Les assurances-vie arrivent elles aussi dans le collimateur du gouvernement, dans le cadre de sa chasse aux niches fiscales.

Plus d'un milliard d'avance en trésorerie de l'Etat peut être obtenu par une réforme du statut de ces placements privilégiés. Cette réforme va-t-elle favoriser encore un peu plus le livret d'épargne, après la hausse du taux de rémunération de un demi-point le 1er Août dernier ?

Jusqu'à présent, les prélèvements sociaux (contribution sociale généralisée et remboursement de la dette sociale) n'étaient effectués qu'en fin de contrat pour les assurances-vie multisupports, à support Euros et à support actions.

La réforme consistera à effectuer ces prélèvements sociaux à la fin de chaque année civile, soit au 31 décembre de chacune des années du contrat. Ce qui se faisait déjà pour ceux qui n'ont que le support Euros.

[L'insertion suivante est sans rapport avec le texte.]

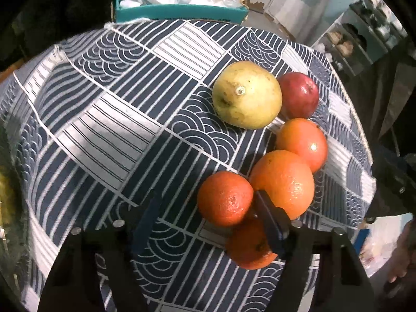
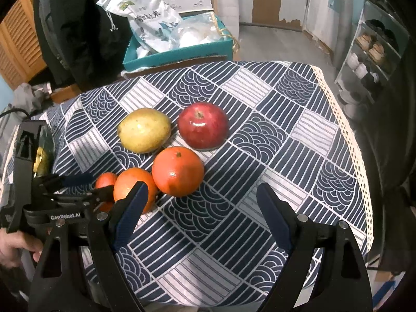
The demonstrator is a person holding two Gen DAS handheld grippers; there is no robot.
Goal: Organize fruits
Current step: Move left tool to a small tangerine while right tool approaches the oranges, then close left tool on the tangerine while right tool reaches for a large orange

Ces avantages consentis aux contrats multisupports ont été qualifiés par le Premier Ministre d' 'anomalies' et figurent désormais dans sa ligne de mire, d'autant qu'ils représentent pas moins de dix pour cent du montant du coût pour l'Etat des niches fiscales sur l'épargne financière.

La bonne nouvelle pour les épargnants, c'est la promesse du gouvernement de ne pas toucher (encore) au livret A, le livret d'épargne préféré des Français.